Interactive tools help people determine health risks, ideal weight, target heart rate, and more. Interactive tools are designed to help people determine health risks, ideal weight, target heart rate, and more.
  Interactive Tool: Are You Ready to Quit Smoking?
  Interactive Tool: How Does Smoking Affect Your Lifespan?
  Smoker's life span

What does your score mean?

The damage caused by smoking varies from person to person. This tool uses an estimate based on statistical averages to increase your awareness of how smoking may be impacting your life.

This tool does not calculate the long-term impact smoking will have on the quality of your life and the lives of people you care about. The disabling effects of smoking-related illnesses such as heart disease, cancer, or emphysema can cause significant suffering and medical expense, regardless of whether they directly affect the number of years of your life.

How much time smoking takes from your life also depends on lifestyle choices other than smoking, such as eating habits and exercise. These factors may increase or decrease the amount of time your life will be shortened by smoking.

What's next?

Quitting smoking can be difficult, especially if you have been smoking for a long time.
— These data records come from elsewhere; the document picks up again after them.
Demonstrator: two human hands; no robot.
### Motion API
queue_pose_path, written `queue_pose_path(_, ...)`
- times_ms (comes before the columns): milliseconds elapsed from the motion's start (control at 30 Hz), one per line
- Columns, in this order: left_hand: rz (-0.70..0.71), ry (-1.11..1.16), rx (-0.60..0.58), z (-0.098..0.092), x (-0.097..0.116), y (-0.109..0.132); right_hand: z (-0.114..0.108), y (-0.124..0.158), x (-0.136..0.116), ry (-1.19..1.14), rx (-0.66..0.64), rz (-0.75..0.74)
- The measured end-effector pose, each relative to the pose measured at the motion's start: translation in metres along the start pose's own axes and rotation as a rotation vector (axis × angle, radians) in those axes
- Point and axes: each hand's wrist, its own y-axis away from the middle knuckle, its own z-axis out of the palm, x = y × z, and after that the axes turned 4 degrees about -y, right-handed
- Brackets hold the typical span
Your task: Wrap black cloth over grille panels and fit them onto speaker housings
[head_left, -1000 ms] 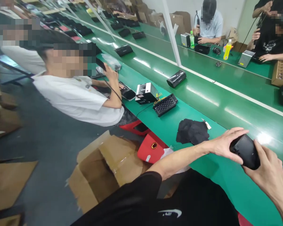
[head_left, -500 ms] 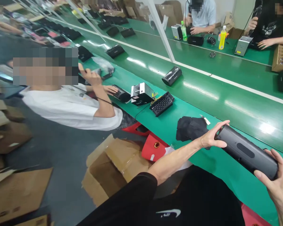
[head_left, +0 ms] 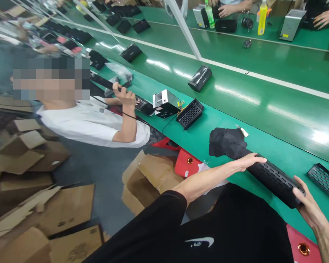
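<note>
A long black speaker housing [head_left: 275, 178] with rows of slots on its upper side lies low over the green bench, between my two hands. My left hand [head_left: 246, 162] grips its left end, fingers stretched along the top edge and thumb hidden. Around the right end my right hand [head_left: 307, 201] is closed, thumb and fingers on the casing. Just beyond my left hand rests a stack of thin black sheets [head_left: 226, 140]. To the right of the housing lies a separate black slotted grille [head_left: 325, 180].
Another black grille [head_left: 190, 114] and a silver box [head_left: 166, 102] stand left along the bench. A black speaker [head_left: 200, 78] sits on the green conveyor [head_left: 230, 95]. A co-worker in a white shirt [head_left: 98, 126] sits at left. Open cardboard boxes [head_left: 153, 173] stand on the floor.
The housing has been lowered toward the bench and turned, so its slotted side now shows instead of the smooth side with the oval panel. Both hands moved down with it. My view has tilted downward.
</note>
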Motion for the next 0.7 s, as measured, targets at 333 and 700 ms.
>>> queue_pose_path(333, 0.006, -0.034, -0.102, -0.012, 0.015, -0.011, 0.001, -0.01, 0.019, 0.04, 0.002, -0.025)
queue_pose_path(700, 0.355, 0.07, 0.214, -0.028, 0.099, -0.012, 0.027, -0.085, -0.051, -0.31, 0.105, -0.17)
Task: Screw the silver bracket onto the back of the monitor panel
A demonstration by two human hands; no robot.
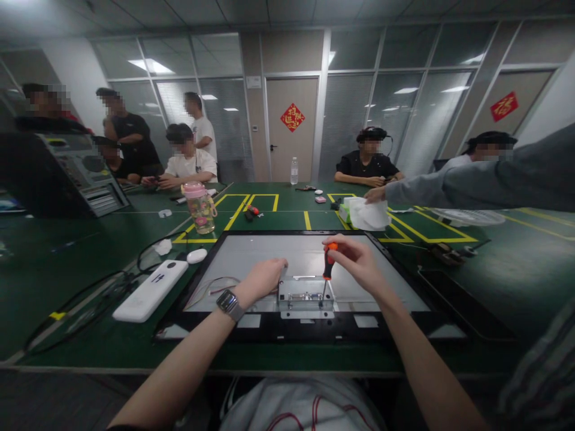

It may take several tries before you succeed, but even if you have a strong addiction, it is still possible to quit. And even if you have smoked for many years, quitting smoking now can still increase your lifespan and improve the quality of your life.

The best way to stop smoking is to get help and to follow a plan. Medicine that reduces cravings for nicotine, such as bupropion (Zyban), varenicline (Chantix), or nicotine chewing gum, may also be helpful. For more information about how you can quit smoking, see the topic Quitting Smoking.

If you are not sure about your readiness to quit smoking, use the tool Are You Ready to Quit Smoking?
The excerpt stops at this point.